● **WHAT IS BEING ASKED**: Read the data that follows. Then repeat it exactly.

● **MATERIAL PROVIDED**:
::::
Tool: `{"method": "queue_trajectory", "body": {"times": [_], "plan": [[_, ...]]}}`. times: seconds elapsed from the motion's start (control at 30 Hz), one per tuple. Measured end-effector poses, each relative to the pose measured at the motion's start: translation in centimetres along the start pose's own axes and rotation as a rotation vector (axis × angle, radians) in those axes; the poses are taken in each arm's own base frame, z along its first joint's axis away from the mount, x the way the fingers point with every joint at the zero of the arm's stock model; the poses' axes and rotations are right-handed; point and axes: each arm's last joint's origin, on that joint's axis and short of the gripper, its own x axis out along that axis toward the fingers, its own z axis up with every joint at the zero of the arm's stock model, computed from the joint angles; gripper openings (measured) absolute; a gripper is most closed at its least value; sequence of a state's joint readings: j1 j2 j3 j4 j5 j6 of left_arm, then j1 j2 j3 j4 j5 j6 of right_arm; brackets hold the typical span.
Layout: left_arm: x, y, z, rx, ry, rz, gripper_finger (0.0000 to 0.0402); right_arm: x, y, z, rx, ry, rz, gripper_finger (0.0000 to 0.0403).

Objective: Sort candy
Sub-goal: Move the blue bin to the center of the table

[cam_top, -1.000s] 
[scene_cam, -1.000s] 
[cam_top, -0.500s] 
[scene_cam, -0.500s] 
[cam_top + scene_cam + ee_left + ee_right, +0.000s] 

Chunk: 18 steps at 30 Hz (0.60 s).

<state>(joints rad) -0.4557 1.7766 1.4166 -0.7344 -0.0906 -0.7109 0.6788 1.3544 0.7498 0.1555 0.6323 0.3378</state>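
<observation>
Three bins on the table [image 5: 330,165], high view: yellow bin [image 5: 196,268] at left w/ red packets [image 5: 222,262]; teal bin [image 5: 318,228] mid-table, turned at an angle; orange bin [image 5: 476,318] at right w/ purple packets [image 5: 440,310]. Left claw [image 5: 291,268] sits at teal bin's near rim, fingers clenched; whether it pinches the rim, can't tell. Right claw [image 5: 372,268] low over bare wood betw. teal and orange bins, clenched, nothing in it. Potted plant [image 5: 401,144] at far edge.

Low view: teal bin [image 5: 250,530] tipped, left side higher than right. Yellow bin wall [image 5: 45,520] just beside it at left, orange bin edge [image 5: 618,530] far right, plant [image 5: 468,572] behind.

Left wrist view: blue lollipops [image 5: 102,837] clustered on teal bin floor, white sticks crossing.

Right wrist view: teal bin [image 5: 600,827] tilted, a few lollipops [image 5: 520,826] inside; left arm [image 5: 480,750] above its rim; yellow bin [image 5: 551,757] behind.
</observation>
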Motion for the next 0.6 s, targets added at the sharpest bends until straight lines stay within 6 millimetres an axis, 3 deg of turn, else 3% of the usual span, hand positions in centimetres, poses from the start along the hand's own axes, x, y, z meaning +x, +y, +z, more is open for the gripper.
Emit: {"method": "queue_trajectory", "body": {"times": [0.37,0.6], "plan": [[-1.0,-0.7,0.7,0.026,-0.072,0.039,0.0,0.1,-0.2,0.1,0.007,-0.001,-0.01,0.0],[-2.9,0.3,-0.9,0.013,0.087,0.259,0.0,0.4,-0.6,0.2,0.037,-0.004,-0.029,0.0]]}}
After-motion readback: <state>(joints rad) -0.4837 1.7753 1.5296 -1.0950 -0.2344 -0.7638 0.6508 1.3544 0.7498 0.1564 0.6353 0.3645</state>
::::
● **WORKED SOLUTION**:
Tool: `{"method": "queue_trajectory", "body": {"times": [_], "plan": [[_, ...]]}}`. times: seconds elapsed from the motion's start (control at 30 Hz), one per tuple. Measured end-effector poses, each relative to the pose measured at the motion's start: translation in centimetres along the start pose's own axes and rotation as a rotation vector (axis × angle, radians) in those axes; the poses are taken in each arm's own base frame, z along its first joint's axis away from the mount, x the way the fingers point with every joint at the zero of the arm's stock model; the poses' axes and rotations are right-handed; point and axes: each arm's last joint's origin, on that joint's axis and short of the gripper, its own x axis out along that axis toward the fingers, its own z axis up with every joint at the zero of the arm's stock model, computed from the joint angles; gripper openings (measured) absolute; a gripper is most closed at its least value; sequence of a state's joint readings: j1 j2 j3 j4 j5 j6 of left_arm, then j1 j2 j3 j4 j5 j6 of right_arm; brackets hold the typical span.
Layout: left_arm: x, y, z, rx, ry, rz, gripper_finger (0.0000 to 0.0402); right_arm: x, y, z, rx, ry, rz, gripper_finger (0.0000 to 0.0403).

Objective: Sort candy
Sub-goal: Move the blue bin to the center of the table

[cam_top, -1.000s] 
[scene_cam, -1.000s] 
[cam_top, -0.500s] 
[scene_cam, -0.500s] 
[cam_top + scene_cam + ee_left + ee_right, +0.000s] 

Chunk: 18 steps at 30 Hz (0.60 s).

<state>(joints rad) -0.4557 1.7766 1.4166 -0.7344 -0.0906 -0.7109 0.6788 1.3544 0.7498 0.1555 0.6323 0.3378</state>
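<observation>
Three bins on the table [image 5: 330,165], high view: yellow bin [image 5: 196,268] at left w/ red packets [image 5: 222,262]; teal bin [image 5: 318,228] mid-table, turned at an angle; orange bin [image 5: 476,318] at right w/ purple packets [image 5: 440,310]. Left claw [image 5: 291,268] sits at teal bin's near rim, fingers clenched; whether it pinches the rim, can't tell. Right claw [image 5: 372,268] low over bare wood betw. teal and orange bins, clenched, nothing in it. Potted plant [image 5: 401,144] at far edge.

Low view: teal bin [image 5: 250,530] tipped, left side higher than right. Yellow bin wall [image 5: 45,520] just beside it at left, orange bin edge [image 5: 618,530] far right, plant [image 5: 468,572] behind.

Left wrist view: blue lollipops [image 5: 102,837] clustered on teal bin floor, white sticks crossing.

Right wrist view: teal bin [image 5: 600,827] tilted, a few lollipops [image 5: 520,826] inside; left arm [image 5: 480,750] above its rim; yellow bin [image 5: 551,757] behind.
</observation>
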Motion for the next 0.6 s, targets added at the sharpest bends until straight lines stay within 6 millimetres an axis, 3 deg of turn, else 3% of the usual span, hand positions in centimetres, poses from the start along the hand's own axes, x, y, z meaning +x, +y, +z, more is open for the gripper.
Emit: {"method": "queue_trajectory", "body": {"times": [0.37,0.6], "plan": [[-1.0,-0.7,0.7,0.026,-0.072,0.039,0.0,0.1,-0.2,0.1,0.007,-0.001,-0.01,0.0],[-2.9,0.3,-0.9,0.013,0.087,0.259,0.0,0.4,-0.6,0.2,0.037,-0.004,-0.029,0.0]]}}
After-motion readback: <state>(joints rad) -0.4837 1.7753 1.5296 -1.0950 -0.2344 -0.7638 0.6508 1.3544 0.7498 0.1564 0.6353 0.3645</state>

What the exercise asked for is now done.